David Cameron prepares to defy Commons
Andrew Grice has been Political Editor of The Independent since 1998. He was previously Political Editor of The Sunday Times, where he worked for 10 years, and he has been a Westminster-based journalist since 1982. His column, Inside Politics, appears in The Independent each Saturday.
Thursday 29 November 2012
David Cameron will defy the House of Commons if, as expected, it votes in favour of the new law to underpin independent regulation of the press recommended by Lord Justice Leveson.
Allies of the Prime Minister made clear he was unlikely to drop his opposition to a statutory approach even if a majority of MPs vote in favour of one. Labour will force a Commons vote on the Leveson Report by the end of January.
The prospect of an embarrassing defeat increased when, in an inprecedented move, Nick Clegg made his own Commons statement backing a legislative approach immediately after Mr Cameron had opposed this key Leveson proposal.
With Labour and more than 70 Conservative MPs backing Lord Justice Leveson’s call for a system of press regulation backed by statute, Mr Cameron appears to be heading for a Commons defeat. He may allow Tory MPs a free vote in an attempt to take some of the heat out of the backbench rebellion against his position.
The Prime Minister’s spokesman said Mr Cameron would “take account” of Parliament’s view. Privately, aides said a vote in favour of the Leveson blueprint would “not be binding”, adding: “Labour does not have the power to bring in legislation.”
Mr Cameron, Mr Clegg and Ed Miliband began all-party talks on the Leveson Report at a 30-minute meeting. The Prime Minister said he had not entirely ruled out legislation. He agreed that the Department of Culture, Media and Sport would draft a Bill to implement Leveson - which he hopes might persuade Mr Clegg to drop his support for the Inquiry’s recommendations.

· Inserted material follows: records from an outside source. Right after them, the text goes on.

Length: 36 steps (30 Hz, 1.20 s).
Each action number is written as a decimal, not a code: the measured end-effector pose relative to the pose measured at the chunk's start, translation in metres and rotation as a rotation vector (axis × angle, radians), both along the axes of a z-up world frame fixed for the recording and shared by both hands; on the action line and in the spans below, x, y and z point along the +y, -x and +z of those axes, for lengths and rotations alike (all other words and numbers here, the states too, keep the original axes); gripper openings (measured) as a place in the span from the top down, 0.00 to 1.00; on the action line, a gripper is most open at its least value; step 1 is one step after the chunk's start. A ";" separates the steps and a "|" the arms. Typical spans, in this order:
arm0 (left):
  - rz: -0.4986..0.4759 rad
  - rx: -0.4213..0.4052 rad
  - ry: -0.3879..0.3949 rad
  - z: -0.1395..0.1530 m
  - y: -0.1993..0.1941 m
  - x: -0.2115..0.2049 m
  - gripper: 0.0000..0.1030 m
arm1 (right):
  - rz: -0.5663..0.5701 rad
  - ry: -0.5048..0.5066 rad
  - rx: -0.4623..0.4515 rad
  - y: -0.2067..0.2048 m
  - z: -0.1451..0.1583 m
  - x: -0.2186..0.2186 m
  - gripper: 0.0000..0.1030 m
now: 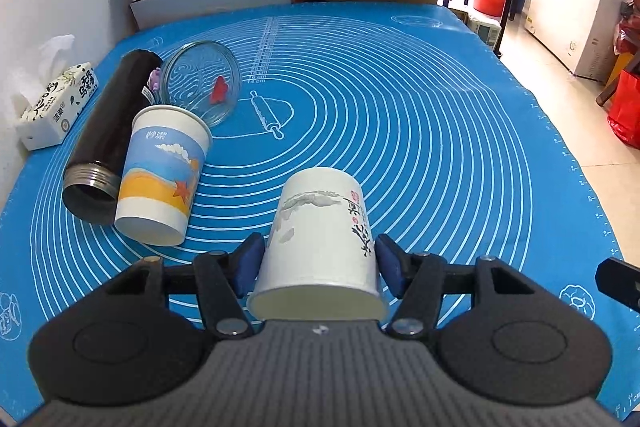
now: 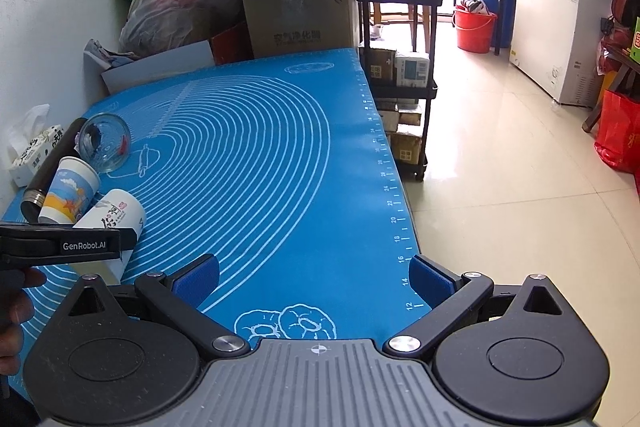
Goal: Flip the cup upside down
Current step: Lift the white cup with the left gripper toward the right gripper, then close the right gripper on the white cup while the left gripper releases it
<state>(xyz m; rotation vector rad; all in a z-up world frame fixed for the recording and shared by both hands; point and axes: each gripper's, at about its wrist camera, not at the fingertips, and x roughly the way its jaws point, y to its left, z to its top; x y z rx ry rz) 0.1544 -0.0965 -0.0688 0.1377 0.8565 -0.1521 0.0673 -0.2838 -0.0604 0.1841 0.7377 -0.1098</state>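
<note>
A white paper cup with ink painting and calligraphy is upside down, base away from me and open rim toward the camera. My left gripper has its blue pads against the cup's two sides and is shut on it. The same cup shows in the right wrist view, partly hidden behind the left gripper's black body. My right gripper is open and empty above the blue mat's near right edge.
A blue-and-orange paper cup stands upside down at left, beside a lying dark thermos and a tipped glass bowl. A tissue pack sits by the wall. Boxes and bags line the table's far edge; a black cart stands beside it.
</note>
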 end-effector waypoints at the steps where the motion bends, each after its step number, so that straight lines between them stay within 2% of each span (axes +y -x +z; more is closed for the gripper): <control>1: 0.000 0.002 0.000 -0.001 0.000 0.001 0.39 | 0.000 0.001 0.001 0.000 0.000 0.000 0.01; 6: -0.001 -0.007 -0.007 -0.002 -0.001 0.001 0.32 | 0.003 0.005 0.003 0.000 -0.001 0.002 0.01; 7: -0.003 -0.008 -0.007 -0.001 -0.001 0.001 0.27 | 0.004 0.007 0.004 -0.001 -0.001 0.002 0.01; 9: -0.006 -0.018 -0.005 0.000 0.000 0.001 0.22 | 0.005 0.008 0.005 -0.001 -0.001 0.002 0.01; 14: -0.014 -0.036 0.004 0.006 0.002 0.001 0.15 | 0.004 0.011 0.004 0.000 0.000 0.003 0.01; 20: 0.001 -0.067 0.013 0.016 0.002 0.005 0.14 | 0.007 0.016 -0.004 0.002 0.003 0.005 0.01; 23: 0.015 -0.087 0.005 0.023 0.005 0.007 0.10 | 0.009 0.017 -0.008 0.004 0.006 0.006 0.01; 28: 0.035 -0.127 -0.005 0.044 0.011 0.015 0.09 | 0.026 0.008 -0.012 0.003 0.012 0.009 0.01; 36: 0.087 -0.181 0.011 0.080 0.015 0.055 0.08 | 0.147 -0.012 -0.009 -0.020 0.038 0.037 0.01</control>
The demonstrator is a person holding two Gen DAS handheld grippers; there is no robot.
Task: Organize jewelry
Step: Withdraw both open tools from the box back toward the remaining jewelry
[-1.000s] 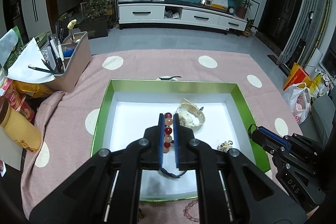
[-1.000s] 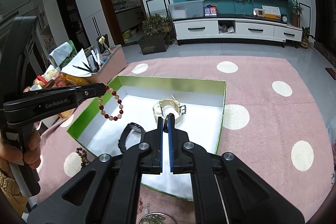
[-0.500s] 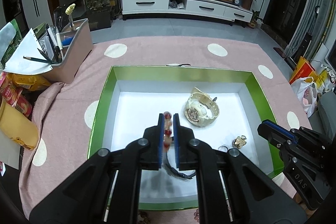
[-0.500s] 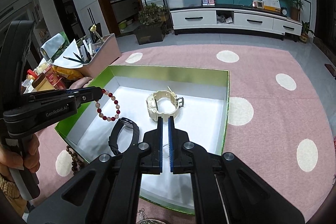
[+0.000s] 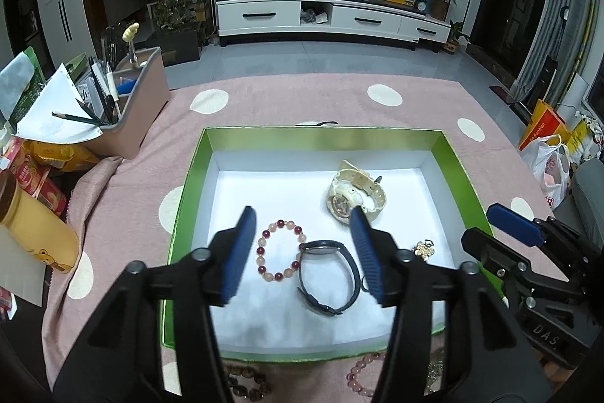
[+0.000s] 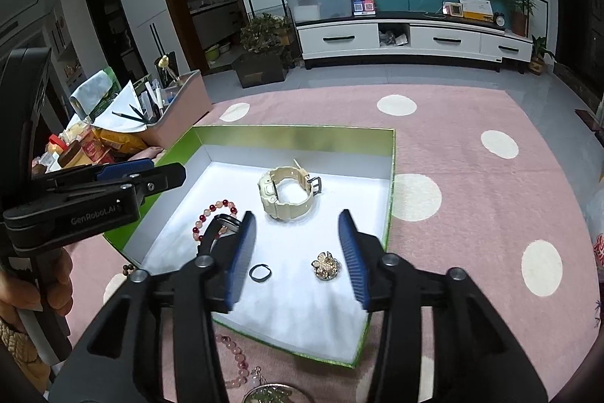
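Observation:
A green box (image 5: 188, 184) with a white floor holds a red-and-peach bead bracelet (image 5: 280, 250), a cream watch (image 5: 355, 193), a black band watch (image 5: 327, 270), a gold brooch (image 6: 325, 264) and a small black ring (image 6: 260, 272). My left gripper (image 5: 304, 253) is open and empty above the bracelet and black watch. My right gripper (image 6: 298, 253) is open and empty above the ring and brooch. The bracelet (image 6: 213, 216) also shows in the right wrist view, lying free on the box floor.
A pink dotted cloth (image 6: 472, 184) covers the table. A pen caddy (image 5: 124, 108), snack packs and a yellow bottle (image 5: 34, 225) stand at the left. Pink bead strands (image 5: 362, 374) and dark beads (image 5: 245, 384) lie in front of the box.
My left gripper opened and let the bead bracelet drop onto the box floor beside the black watch. My right gripper opened too, and the ring and brooch now show between its fingers.

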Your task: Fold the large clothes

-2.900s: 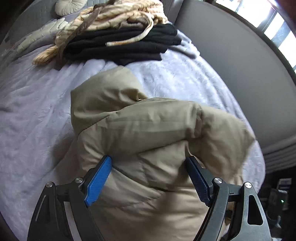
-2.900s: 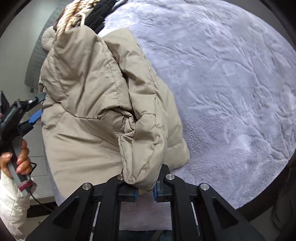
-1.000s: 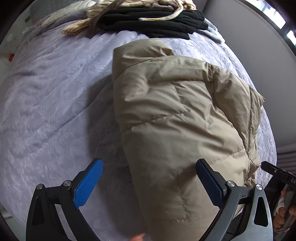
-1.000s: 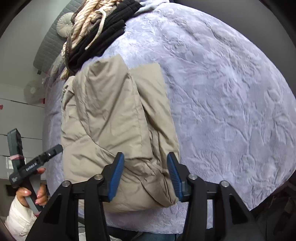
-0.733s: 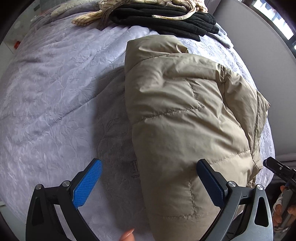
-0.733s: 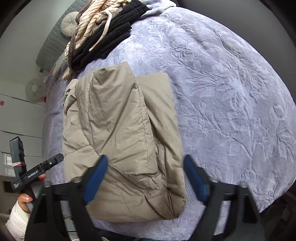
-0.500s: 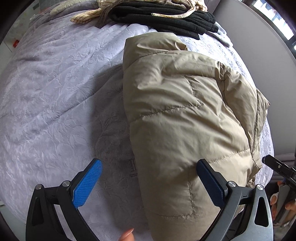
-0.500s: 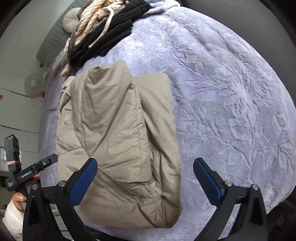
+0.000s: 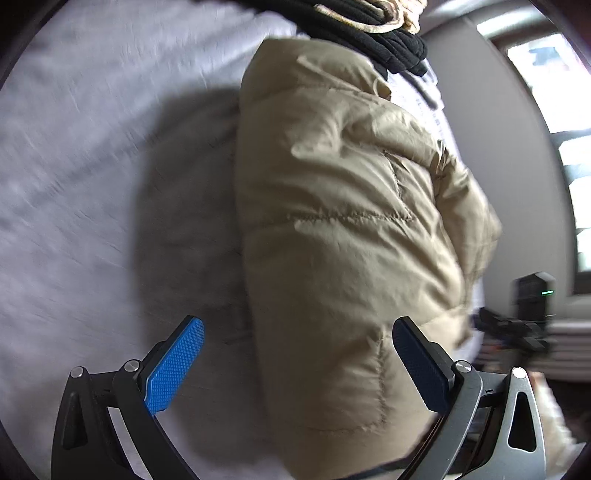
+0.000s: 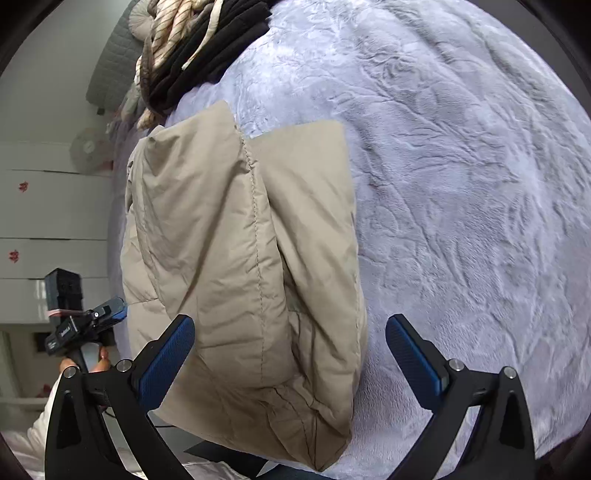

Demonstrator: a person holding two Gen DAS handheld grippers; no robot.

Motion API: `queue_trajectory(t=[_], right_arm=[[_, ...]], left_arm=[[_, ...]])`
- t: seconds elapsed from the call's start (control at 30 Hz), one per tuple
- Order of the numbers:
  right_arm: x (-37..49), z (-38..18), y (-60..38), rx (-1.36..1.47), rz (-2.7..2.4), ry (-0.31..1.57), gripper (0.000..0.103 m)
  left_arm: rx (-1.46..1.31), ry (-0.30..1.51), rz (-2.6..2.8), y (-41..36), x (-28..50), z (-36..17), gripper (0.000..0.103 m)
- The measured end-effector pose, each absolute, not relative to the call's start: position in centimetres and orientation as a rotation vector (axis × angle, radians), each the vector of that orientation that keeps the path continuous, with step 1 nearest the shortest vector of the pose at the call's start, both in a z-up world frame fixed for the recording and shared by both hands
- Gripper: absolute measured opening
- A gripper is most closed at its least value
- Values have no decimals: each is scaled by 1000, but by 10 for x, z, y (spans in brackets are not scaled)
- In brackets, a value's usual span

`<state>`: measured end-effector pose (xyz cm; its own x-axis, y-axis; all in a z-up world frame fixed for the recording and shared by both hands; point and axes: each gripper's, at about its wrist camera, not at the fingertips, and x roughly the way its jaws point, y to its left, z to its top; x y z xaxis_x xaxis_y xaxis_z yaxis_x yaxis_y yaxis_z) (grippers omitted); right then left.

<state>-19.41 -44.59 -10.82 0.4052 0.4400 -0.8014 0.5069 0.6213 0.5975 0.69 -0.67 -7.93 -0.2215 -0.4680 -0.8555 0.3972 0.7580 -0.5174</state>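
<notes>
A beige puffer jacket lies folded into a long bundle on the lavender bedspread; it also shows in the right wrist view. My left gripper is open and empty, its blue pads either side of the jacket's near end, close above it. My right gripper is open and empty, its jaws spread wide over the jacket's near corner. The left gripper also shows at the left edge of the right wrist view.
A pile of folded black clothes with a beige striped garment on top lies at the far end of the bed, just beyond the jacket. A grey wall and a window run along the right. White drawers stand at the left.
My right gripper let go of the jacket's edge and opened wide. The jacket now lies flat on the bed. My left gripper has swung closer and lower over the jacket; its view is blurred.
</notes>
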Motion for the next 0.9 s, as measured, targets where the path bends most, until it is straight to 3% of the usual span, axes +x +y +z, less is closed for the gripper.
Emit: queue_trajectory(t=[0.2,0.6,0.73,0.8,0.9], right_arm=[[-175,-138,-449,1046,52,1238,103],[-125,-192,-451,1220,223,1225,103],[-122,-193,-444,1265,202,1197,103],[-125,-189,-440,1304,209,1169,100],[-127,-175,-431,1321,230,1127,84]], left_arm=[[-270,1718,-908,-12,15,-116,102],[-400,1778,-894,-38,13,-164,103],[-373,1733,-882,-51,6,-155,102],[-350,1701,-902,-56,1,-143,95],[-368,1652,-958,-54,3,-122,87]])
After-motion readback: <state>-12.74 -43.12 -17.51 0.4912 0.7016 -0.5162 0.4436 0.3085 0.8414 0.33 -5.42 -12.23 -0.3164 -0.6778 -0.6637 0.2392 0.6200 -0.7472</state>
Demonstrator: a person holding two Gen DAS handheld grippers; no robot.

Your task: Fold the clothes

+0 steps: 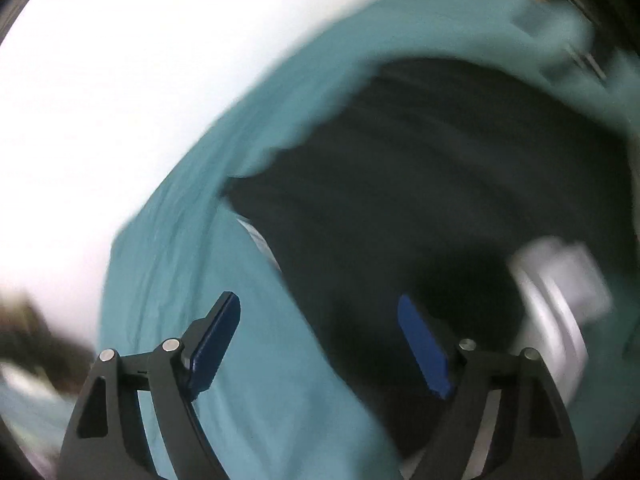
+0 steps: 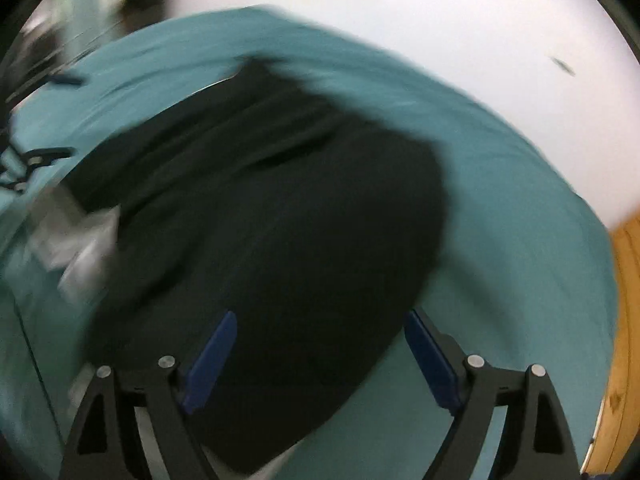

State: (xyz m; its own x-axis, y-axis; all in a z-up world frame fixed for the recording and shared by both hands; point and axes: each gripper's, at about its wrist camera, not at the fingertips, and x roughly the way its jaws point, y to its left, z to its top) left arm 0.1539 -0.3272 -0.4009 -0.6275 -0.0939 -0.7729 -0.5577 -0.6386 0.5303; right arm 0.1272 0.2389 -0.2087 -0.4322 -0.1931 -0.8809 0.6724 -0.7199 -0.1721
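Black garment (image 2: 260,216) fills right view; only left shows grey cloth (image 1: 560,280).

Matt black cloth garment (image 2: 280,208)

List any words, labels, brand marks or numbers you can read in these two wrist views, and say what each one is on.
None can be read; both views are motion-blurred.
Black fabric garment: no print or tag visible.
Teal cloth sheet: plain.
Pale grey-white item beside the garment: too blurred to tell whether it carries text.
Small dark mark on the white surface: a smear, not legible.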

A Downing Street source said after the talks: “The PM’s position has not moved an inch. He has deep misgivings about statutory regulation. The exercise of drawing up a Bill will demonstrate how complicated it would be to introduce press laws. We have done some similar work over the past few weeks to look at what clauses might look like, and they always end up being more complicated and far reaching than first thought.”
Labour and the Conservatives accused each other of “political posturing” over the report. A Labour source said: “We have the prospect of the Prime Minister ignoring the judge he appointed and the will of Parliament. If he is so determined to stay in favour with the sections of the press that caused the problem, that is his choice, but it won’t look good.”
Although Mr Clegg’s mind is not closed, he is unlikely to change his view that Lord Justice Leveson’s proposals are “proportionate and workable”.
Mr Cameron and Mr Clegg were conciliatory in the way they handled the Coalition’s most visible split since its formation. The die was already cast when the Coalition Committee of ministers from both parties met in the Cabinet Room this morning. Although the discussion was good-natured, there was no attempt to reach a compromise. Mr Clegg had already decided that, with all-party talks looming, it was right for him to set out his different position to Mr Cameron in public.
In his Commons statement, Mr Cameron argued that the Government should think very carefully before it “crossed the Rubicon” by creating the first press law for hundreds of years, about which he had “serious concerns and misgivings”. He added: “The danger is that this would create a vehicle for politicians, whether today or some time in the future, to impose regulation and obligations on the press.”
The Prime Minister insisted he endorsed Lord Justice Leveson’s key aims for an independent regulator for the press, but believed they could be introduced without statutory backing. He said the status quo was not an option. But he criticised Labour for rushing to support all the Leveson proposals, warning that watering down the protection given to newspapers under the Data Protection Act could inhibit investigative journalism.
Admitting his Commons statement was “unusual,” Mr Clegg told MPs: “Changing the law is the only way to give us all the assurance that the new regulator isn’t just independent for a few months or years but is independent for good.” He described the Leveson plan as “a voluntary system based on incentives with a guarantee of proper standards. It is not illiberal state regulation.”
Mr Miliband endorsed the full Leveson proposals as “measured, reasonable and proportionate”, and said legislation should be enacted in the Parliamentary session starting next May. “This is a once-in-a-generation opportunity to make change the public can trust. There can be no more last chance saloons,” he said.